Just added to the list is “The Dark Highlander” by Karen Marie Moning. The book jacket describes a pretty typical set up, an immortal Scotsman haunted by the ghosts of his past, ultimate evil, druidic magic, you know everyday stuff. However the first 29 pages is nothing but a detailed description of the main characters sexual prowess, I’m not kidding page after page of the worst soft core porn imaginable.

“The Magic of Recluse” by L. E. Modesitt Jr. The main character spends page after page complaining about how boring things are. Readers of this forgettable book will surely agree.

Into the Darkness by Harry Turtledove. What if you take world war II and transpose it into a fantasy world? Where fighter places are replaced by dragons and submarines by leviathans and tanks by behemoths, and then drug out the storyline for six or seven thousand pages. The result is a good cure for insomnia.

“The Stand” by Stephen King. I read the unabridged version and almost finished it. I read the first 900 pages and was literally thirty-seven pages from the end when I realized I didn’t care. I didn’t care what happened, I didn’t care about ANY of the characters I didn’t care that I was less than fifteen minutes from being done with this gosh awful work of fiction. I put the book down and have never reopened the thing. A second Steven King book “The Girl Who Loved Tom Gordon” gets an honorary mention. One third of the way into the book and so far the main character has been lost for ages in thee woods. I was praying for something large and horrible to eat her and eat her now.

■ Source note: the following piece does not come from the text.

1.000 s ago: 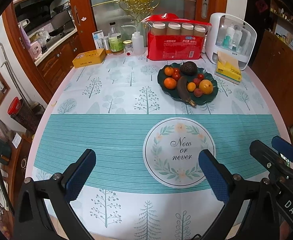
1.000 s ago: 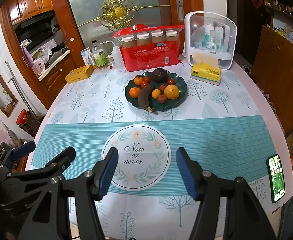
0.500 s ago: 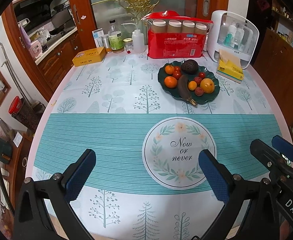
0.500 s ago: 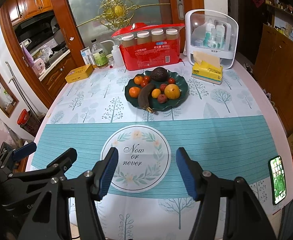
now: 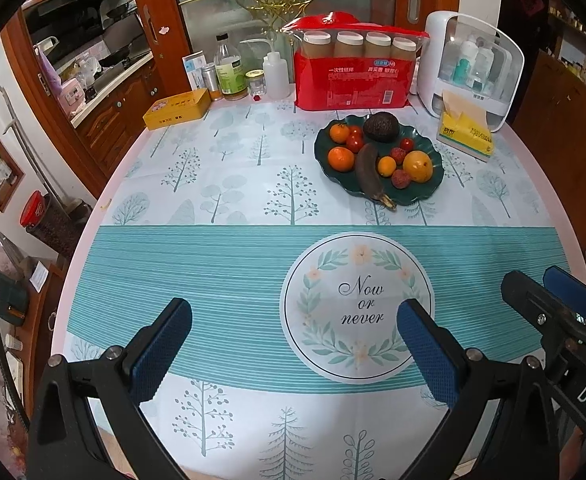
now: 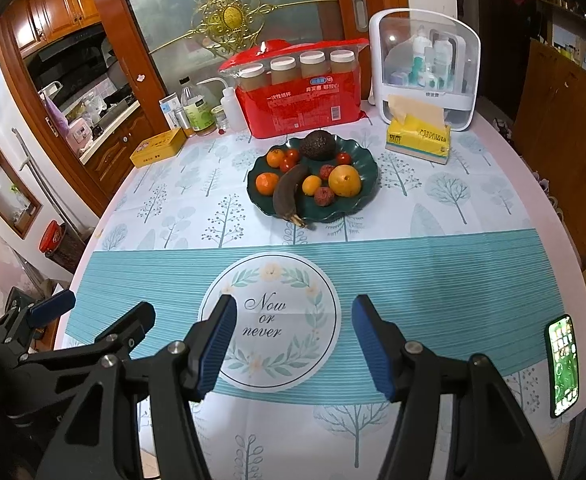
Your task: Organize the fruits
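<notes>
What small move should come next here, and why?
Probably carry the right hand-held gripper forward toward the green plate. Both it and the left hand-held gripper hang open and empty over the near tablecloth, well short of the fruit. The dark banana lies at the plate's near edge with its stem over the rim, so it looks the easiest first pick.

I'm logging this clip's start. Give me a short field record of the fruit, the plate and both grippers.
plate: dark green plate, far half of table
fruit on plate: avocado, banana, yellow pear, tangerines, cherry tomatoes, lychees
banana: blackened, stem over near rim
left gripper: open, holding nothing
right gripper: open, holding nothing
beside plate: tissue pack
</notes>
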Demonstrator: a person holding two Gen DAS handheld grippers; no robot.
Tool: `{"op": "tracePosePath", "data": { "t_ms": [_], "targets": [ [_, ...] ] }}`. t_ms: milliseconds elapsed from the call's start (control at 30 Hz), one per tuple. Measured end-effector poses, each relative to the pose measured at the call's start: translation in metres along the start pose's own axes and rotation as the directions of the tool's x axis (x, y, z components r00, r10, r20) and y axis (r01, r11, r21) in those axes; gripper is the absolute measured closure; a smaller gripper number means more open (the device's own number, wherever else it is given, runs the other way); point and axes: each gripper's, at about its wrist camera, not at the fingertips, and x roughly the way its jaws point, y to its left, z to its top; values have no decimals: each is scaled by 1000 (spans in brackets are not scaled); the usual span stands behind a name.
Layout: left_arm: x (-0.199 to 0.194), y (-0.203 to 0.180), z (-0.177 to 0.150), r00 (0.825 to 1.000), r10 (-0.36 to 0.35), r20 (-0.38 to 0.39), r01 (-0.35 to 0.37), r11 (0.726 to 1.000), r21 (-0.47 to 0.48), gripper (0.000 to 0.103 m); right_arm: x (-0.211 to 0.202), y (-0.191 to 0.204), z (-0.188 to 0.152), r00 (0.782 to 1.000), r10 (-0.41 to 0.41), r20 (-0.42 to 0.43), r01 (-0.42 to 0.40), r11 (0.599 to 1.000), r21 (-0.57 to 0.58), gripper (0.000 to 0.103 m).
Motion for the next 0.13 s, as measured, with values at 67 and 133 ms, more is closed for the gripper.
{"op": "tracePosePath", "data": {
  "t_ms": [67,133],
  "targets": [
    [2,-2,1,1000,7,-6,-7,1000,1,1,2,-3,2,1000,6,-5,-6,1000,4,42],
    [3,-3,1,1000,13,-11,-13,1000,0,1,5,-5,3,1000,12,-10,-12,1000,6,42]
  ]
}}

Other honorable mentions go to:
The Balder’s Gate series (just say no)
“I Will Fear No Evil” by Robert Heinlein (a sex change novel with way to much sex)
“Number of the Beast” by Robert Heinlein (and they called the Satanic Verses evil)”
Neveryona” by Samuel Delany ( I did admires the hero’s ability to fight evil while wearing nothing but a chain mail thong…I’m not kidding)

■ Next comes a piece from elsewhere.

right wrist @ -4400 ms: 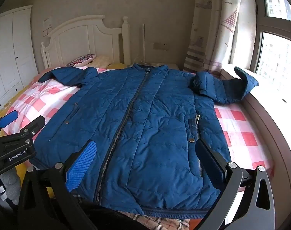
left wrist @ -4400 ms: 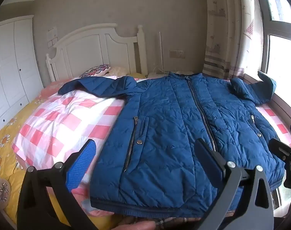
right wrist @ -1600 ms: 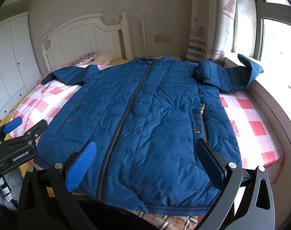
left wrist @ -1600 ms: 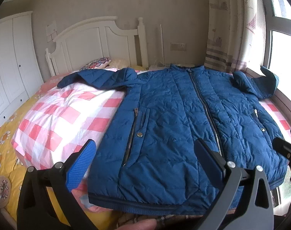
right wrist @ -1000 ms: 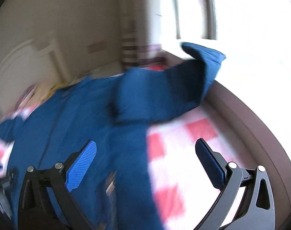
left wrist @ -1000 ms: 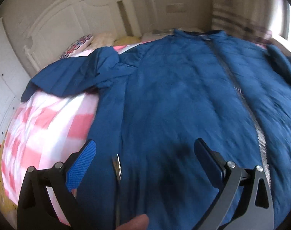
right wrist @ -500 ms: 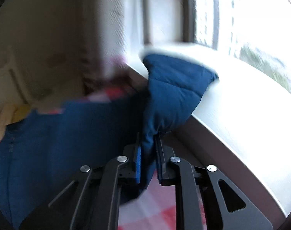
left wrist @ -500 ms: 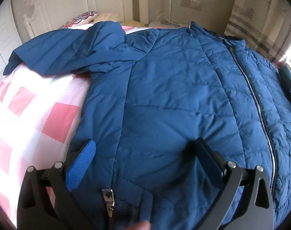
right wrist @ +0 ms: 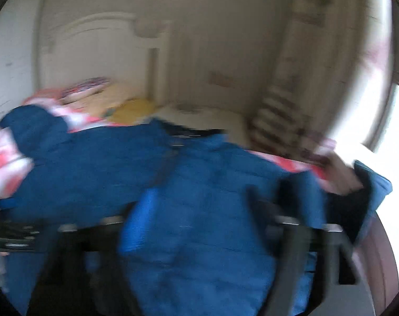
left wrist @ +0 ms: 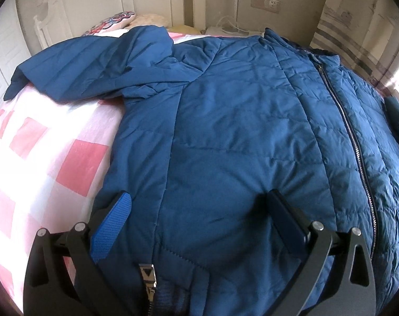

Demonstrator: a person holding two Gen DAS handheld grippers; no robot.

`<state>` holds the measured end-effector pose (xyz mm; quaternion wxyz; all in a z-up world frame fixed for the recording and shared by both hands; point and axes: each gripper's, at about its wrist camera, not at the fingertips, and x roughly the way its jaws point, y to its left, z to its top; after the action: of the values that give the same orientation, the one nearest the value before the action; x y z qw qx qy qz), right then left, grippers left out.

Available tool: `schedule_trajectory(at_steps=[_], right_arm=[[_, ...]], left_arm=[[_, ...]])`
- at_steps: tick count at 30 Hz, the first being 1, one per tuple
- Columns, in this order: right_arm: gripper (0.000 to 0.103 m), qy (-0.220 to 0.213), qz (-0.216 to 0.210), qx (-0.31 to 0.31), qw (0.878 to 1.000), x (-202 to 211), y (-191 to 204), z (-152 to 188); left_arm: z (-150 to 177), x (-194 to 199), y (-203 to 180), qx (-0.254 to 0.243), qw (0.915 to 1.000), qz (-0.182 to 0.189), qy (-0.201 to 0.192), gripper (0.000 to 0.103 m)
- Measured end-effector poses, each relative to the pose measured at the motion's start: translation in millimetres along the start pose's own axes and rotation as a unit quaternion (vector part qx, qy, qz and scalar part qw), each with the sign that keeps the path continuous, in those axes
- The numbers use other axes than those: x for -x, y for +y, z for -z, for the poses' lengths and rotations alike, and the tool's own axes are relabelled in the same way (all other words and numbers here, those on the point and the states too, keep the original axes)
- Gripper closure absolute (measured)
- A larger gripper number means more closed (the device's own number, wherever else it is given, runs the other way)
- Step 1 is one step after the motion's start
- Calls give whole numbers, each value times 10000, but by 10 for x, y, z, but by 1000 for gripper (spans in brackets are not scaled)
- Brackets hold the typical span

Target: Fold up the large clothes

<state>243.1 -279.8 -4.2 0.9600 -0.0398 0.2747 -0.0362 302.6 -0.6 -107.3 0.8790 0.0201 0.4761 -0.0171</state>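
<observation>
A dark blue quilted jacket (left wrist: 238, 121) lies zipped, front up, on the bed. Its left sleeve (left wrist: 94, 68) stretches out over the checked duvet. My left gripper (left wrist: 199, 221) is open, low over the jacket's left front just above the pocket zip pull (left wrist: 146, 276), its fingertips (left wrist: 112, 221) touching the fabric. The right wrist view is blurred. There the right sleeve (right wrist: 212, 210) is drawn across the jacket body, its cuff (right wrist: 370, 192) hanging at the right. My right gripper (right wrist: 196, 223) has its jaws opening, wide apart, with sleeve fabric between them and no visible pinch.
Under the jacket lies a pink and white checked duvet (left wrist: 41, 158). A white headboard (left wrist: 94, 5) and pillows (left wrist: 115, 21) stand behind. A curtain (right wrist: 317, 79) and a bright window sill (right wrist: 378, 237) border the right side of the bed.
Half a second ago my right gripper was shut on the right sleeve near the sill; now it has swung left over the jacket with jaws spread. The left gripper has kept still.
</observation>
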Motion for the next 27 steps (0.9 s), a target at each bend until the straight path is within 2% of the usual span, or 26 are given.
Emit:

However the grand prize goes to:
“Wizard’s First Rule” by Terry Goodkind. Pleases please please do everyone on the planet a favor and avoid this piece of sludge. In one single book the author manages to capture EVER possible fantasy cliché in existence. There is a low born but honest main character who is destined for greatness. An elderly and immensely powerful wizard who guides our young hero. A beautiful maiden in distress in a white dress. A best friend/weapons expert who will do anything for the hero. The hero, upon learning of his destiny, spends hundreds of pages complaining abtou his great destiny and how ‘there’s no place like home.” A dragon. Hundreds of pointless quests. Of course there is a magical sword A evil villain who’s hobbies include torturing and murdering children, plotting world conquest and macramé. Of course our reluctant hero is the only person in the entire world who can stop the dastardly villain.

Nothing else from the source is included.